## [What is required]
Your answer should consist of each line below that contains the string "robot".

## [Material supplied]
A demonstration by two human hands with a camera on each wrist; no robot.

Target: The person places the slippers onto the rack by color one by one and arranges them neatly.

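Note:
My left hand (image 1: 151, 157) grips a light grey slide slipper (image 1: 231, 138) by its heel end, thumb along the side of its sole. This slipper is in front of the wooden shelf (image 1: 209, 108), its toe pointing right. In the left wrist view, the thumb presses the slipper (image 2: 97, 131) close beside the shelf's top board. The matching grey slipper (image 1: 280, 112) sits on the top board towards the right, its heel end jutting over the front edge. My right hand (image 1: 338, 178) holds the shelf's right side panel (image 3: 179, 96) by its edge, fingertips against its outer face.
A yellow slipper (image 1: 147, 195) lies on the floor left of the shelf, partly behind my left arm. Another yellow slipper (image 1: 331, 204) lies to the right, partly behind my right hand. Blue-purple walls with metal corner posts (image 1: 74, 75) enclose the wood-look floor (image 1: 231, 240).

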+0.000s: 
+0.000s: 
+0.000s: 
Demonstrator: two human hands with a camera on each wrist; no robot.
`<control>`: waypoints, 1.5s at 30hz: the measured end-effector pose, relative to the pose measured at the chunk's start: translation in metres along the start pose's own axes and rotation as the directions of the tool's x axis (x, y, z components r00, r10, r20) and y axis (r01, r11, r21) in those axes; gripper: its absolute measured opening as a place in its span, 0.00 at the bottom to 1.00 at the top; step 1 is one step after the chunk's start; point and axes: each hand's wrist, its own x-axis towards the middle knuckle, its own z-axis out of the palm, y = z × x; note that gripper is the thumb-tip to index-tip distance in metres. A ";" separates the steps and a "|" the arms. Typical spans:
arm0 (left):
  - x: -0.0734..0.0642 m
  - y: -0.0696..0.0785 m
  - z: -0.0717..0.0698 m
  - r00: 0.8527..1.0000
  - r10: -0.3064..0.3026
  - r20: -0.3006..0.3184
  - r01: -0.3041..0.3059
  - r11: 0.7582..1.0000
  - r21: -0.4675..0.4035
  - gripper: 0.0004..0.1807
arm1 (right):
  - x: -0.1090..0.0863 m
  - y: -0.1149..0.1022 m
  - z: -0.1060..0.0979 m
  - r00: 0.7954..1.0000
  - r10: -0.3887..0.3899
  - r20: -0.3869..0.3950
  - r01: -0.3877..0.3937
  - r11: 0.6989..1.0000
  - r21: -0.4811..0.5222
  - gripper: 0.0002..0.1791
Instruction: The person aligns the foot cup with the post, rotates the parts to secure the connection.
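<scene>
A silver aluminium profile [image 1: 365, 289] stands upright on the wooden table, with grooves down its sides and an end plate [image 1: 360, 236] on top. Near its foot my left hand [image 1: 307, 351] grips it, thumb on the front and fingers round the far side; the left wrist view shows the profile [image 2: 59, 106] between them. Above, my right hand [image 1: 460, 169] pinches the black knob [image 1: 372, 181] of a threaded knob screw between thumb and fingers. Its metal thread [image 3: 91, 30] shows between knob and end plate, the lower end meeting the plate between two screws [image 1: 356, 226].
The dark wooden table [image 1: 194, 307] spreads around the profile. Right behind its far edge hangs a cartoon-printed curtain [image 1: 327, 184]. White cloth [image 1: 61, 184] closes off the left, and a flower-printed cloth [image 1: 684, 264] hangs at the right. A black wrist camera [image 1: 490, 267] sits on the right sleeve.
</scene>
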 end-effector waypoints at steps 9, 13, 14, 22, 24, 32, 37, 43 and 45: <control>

## [Your response]
A demonstration by two human hands with a camera on each wrist; no robot.
Demonstrator: two human hands with a camera on each wrist; no robot.

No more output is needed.